EXERCISE DIRECTIONS: Check every line of the data and copy the ones where "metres" appears.

** DATASET EXCERPT follows **

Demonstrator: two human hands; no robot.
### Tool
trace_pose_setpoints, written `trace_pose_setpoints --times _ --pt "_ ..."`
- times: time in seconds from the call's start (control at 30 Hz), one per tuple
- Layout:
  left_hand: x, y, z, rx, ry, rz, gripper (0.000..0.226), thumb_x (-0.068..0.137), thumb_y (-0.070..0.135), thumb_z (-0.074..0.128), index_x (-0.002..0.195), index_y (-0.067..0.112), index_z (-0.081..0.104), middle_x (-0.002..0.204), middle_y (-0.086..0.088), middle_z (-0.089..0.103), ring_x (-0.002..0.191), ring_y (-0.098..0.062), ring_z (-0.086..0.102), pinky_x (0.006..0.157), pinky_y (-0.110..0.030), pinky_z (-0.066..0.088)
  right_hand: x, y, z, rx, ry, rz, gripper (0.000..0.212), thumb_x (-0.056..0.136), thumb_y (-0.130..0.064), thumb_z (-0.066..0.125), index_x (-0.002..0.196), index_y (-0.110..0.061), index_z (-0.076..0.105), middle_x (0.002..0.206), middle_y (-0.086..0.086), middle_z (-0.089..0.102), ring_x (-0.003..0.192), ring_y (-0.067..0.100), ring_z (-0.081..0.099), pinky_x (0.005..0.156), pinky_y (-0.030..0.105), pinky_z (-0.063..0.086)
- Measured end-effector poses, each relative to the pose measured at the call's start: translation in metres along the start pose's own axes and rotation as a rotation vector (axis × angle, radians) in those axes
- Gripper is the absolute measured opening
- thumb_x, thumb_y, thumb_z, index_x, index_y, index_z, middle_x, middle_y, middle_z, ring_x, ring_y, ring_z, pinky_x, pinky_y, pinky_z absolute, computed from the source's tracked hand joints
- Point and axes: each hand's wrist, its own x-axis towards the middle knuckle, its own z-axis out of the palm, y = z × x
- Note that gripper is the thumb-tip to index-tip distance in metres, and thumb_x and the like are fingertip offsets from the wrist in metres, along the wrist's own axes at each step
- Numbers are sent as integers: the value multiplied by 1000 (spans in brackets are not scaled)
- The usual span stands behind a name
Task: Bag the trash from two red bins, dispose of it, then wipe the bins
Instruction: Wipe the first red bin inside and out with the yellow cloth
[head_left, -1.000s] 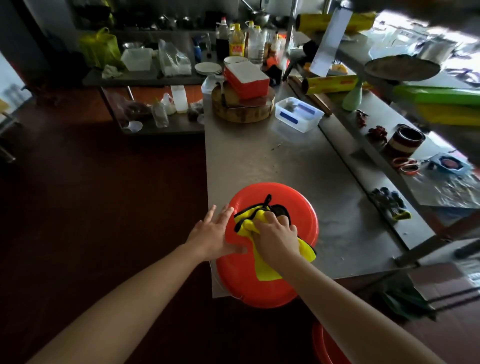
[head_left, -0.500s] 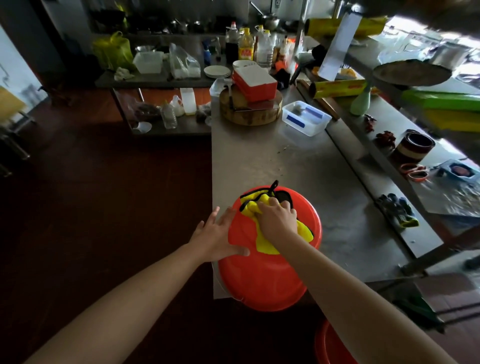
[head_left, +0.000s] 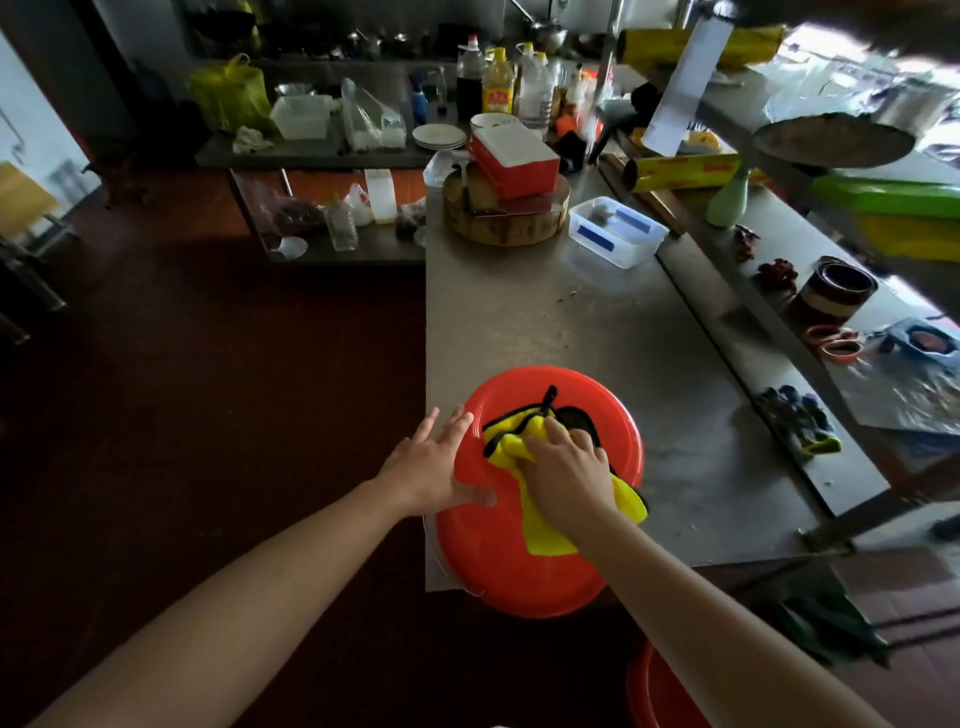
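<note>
My right hand (head_left: 566, 478) presses on a yellow cloth (head_left: 540, 535), with the fingers curled into its bunched folds. My left hand (head_left: 431, 467) lies flat, fingers straight and spread, against the left rim of the red bin (head_left: 519, 577). I see the bin at the near corner of the steel table (head_left: 571, 332), overhanging its edge. A second red bin (head_left: 654, 691) shows partly, lower down.

Glossy red plastic bin (head_left: 519, 566); fuzzy yellow cloth (head_left: 545, 535); dull brushed-metal table (head_left: 597, 332).
</note>
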Motion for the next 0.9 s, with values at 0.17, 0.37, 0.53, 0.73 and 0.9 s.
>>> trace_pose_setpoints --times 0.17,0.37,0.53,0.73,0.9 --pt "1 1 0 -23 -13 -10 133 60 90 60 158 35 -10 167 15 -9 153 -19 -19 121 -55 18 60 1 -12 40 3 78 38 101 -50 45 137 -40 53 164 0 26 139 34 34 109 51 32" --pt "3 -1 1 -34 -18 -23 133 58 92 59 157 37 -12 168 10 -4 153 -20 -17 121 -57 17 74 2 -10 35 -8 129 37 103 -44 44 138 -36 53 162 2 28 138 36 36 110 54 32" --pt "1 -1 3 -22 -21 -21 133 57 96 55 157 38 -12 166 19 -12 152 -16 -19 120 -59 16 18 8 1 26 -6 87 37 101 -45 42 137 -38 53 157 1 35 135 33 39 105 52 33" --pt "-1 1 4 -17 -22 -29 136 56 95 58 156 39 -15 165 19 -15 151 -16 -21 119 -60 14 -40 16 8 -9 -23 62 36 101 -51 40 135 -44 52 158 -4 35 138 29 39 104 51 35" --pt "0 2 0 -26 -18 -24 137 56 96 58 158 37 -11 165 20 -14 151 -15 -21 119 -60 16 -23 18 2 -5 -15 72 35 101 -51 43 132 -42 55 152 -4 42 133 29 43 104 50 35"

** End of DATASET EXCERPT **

TASK SOLUTION:
- Measured end-effector poses, each relative to the pose measured at the call's start: translation in metres along the start pose's own axes and rotation as a rotation vector (axis × angle, radians) in those axes
- Note that gripper is the thumb-tip to index-tip distance in metres, and thumb_x and the like are fingertip offsets from the wrist in metres, along the wrist's own axes at each step

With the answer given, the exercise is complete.